The first generation of Christians approached mission with a sense of urgency, for the apostles' command to "go into all the world" was an imperative that could not be denied. They were compelled by their life-transforming experience with Jesus, by three years of friendship and fellowship with their Savior, and by all they had witnessed personally. The early church was energized by its certainty of the Lord's soon return, "the blessed hope-the glorious appearing" (Titus 2:13).
We are an extraordinary global family, with a specific identity, a clear mission, and an acute awareness of the lateness of the hour in which we live. For the Seventh-day Adventist Church today, this sense of urgency is as relevant now as it was in the days of the apostles. What is our central purpose as a church? As we review the past years and look toward the future, what key values define us as a people?
Compelled to Mission
• Our witness is not optional
Without mission there is no church. As Ellen White writes, "The burning, consuming love of Christ for perishing souls is the life of the whole system of Christianity" (Lift Him Up, page 134). Christ's love compels us to share with others the hope and joy that we ourselves have found. This is our mission.
• Our witness is personal
Lay people are central to all the church's outreach endeavors.
• Our witness is global
During the Year of World Evangelism 2004, more than 30,000 pastors conducted some form of outreach, involving more than 4 million lay members. Adventist News Network, the church's satellite network, continues to grow in programming and global reach.

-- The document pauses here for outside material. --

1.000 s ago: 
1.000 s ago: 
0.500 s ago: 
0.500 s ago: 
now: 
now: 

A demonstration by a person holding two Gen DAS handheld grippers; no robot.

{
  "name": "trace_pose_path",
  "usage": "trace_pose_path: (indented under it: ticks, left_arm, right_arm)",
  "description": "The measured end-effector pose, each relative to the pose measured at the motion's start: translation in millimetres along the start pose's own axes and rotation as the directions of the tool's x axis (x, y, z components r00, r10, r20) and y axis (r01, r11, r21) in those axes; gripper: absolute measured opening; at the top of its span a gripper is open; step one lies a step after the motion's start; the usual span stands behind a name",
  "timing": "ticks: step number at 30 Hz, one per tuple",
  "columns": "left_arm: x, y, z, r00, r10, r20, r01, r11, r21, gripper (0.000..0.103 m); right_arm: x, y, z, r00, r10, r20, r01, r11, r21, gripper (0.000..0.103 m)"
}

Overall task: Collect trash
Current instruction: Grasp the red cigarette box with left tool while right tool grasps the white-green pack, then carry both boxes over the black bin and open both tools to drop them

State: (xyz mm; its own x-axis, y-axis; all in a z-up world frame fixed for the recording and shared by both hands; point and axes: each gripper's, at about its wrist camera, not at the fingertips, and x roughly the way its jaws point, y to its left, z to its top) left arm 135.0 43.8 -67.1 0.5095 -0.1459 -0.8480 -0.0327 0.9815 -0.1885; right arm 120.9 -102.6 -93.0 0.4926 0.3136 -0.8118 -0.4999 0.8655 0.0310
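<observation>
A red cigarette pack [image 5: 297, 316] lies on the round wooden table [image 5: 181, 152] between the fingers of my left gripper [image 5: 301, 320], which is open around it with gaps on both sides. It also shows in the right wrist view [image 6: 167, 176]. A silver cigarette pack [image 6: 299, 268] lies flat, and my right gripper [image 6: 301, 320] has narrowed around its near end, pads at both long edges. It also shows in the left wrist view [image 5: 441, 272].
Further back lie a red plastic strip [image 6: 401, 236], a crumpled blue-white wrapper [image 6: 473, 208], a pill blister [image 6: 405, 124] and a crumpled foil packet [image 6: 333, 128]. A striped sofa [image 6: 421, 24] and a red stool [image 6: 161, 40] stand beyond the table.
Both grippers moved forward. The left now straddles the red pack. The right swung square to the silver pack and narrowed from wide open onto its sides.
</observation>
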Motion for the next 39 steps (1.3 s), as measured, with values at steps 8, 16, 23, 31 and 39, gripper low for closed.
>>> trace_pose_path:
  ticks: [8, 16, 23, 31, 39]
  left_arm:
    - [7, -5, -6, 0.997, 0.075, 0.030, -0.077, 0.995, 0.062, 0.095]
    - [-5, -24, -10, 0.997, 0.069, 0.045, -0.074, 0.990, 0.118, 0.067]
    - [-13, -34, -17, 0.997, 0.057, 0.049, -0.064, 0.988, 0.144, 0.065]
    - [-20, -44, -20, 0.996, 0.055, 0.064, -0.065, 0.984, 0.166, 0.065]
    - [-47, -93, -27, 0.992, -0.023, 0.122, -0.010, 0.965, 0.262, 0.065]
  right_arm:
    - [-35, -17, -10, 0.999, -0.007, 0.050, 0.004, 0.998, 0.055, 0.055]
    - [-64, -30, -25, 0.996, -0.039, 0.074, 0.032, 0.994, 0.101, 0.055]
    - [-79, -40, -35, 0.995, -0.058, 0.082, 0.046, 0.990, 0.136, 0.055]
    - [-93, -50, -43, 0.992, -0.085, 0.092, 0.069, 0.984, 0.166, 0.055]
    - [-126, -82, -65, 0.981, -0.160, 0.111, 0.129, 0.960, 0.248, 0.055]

• Our witness extends to difficult areas
God's Spirit is at work in areas where previously the church has struggled. Adventist World Radio continues to reach across borders to touch lives where the church can't officially operate.
• Our witness is creative
In Hong Kong, two young Global Mission pioneers—Sonya and Phoebe—work in the middle of a high-rise residential area. They operate a center where children from cramped apartments can come after school to study in a more comfortable environment and learn more about Jesus.
• Our witness is long-term
When it comes to mission, discipleship and nurture are not optional extras. When a person accepts Christ and enters into fellowship with his/her family, this marks the beginning—not the end—of their Christian growth. A news life lies ahead, and a new believer must be prepared and equipped for that life.
• Looking ahead
How can we find committed, qualified pastors and administrators to lead a church that is growing exponentially?
How do we anticipate challenges and plan for them? Two new offices, LeadershipTraining and Strategic Planning, have been established at the General Conference, and these will become increasingly important for positioning our church in its mission.
Compelled to Community
• A shared identity
The Seventh-day Adventist Church in 2005 is truly a worldwide community.
Adventist work is now established in 204 of the 230 countries and areas recognized by the United Nations, and our message today is communicated in 882 languages and dialects.
We rejoice in the bountiful range of gifts and talents the Lord has given our church members. But we also have a common identity that we must continue to nurture, a heritage that must be shared with new believers. We are a prophetic movement with a God-given purpose.
It is vital to find ways to more effectively pass on this spiritual inheritance—through our schools, our churches, and our literature; within our family circles; and through new initiatives.
• An inclusive church
In the body of Christ, all members are valuable; all have a contribution to make. Are we doing all we can to ensure that each person is active in church life? Are we utilizing the talents of the women of our church? Are we listening to what our young people are saying?
• Staying close
It is God's plan that we are one around the world—bound together by shared faith and common hope in the soonreturn of our Lord. We need to talk with one another, defer to one another, and consistently look beyond our own four church walls.
Compelled to Service
The "abundant life" Jesus promised has many different facets. Our lives become spiritually full as we experience the forgiveness of sin and the assurance of salvation. Our priorities and values begin to change.
But this quality of life has a broader, physical dimension. Christ's healing ministry and His concern for society's most valuable members call us, His followers, to a life of service. Poverty, injustice, ignorance, and sickness: we are called to proclaim to the world Christ's victory over the evil one and his handiwork.
His Love Compelled Us
May we never forget what it means to be Seventh-day Adventist—living in joyful anticipation of soon return of our Savior. And I pray that each of us may ever be willing instrument in the hand of God.
"May the Cod of Peace ... equip you with everything good for doing his will, and may he work in us what is pleasing to him, through Jesus Christ, to whom be glory for ever and ever. Amen" (Heb. 13:20,21)
Jan Paulsen, president of the General Conference of Seventh-day Adventists. Adapted and compacted from his report presented on June 30, 2005, in St. Louis as originally presented in the Adventist Review.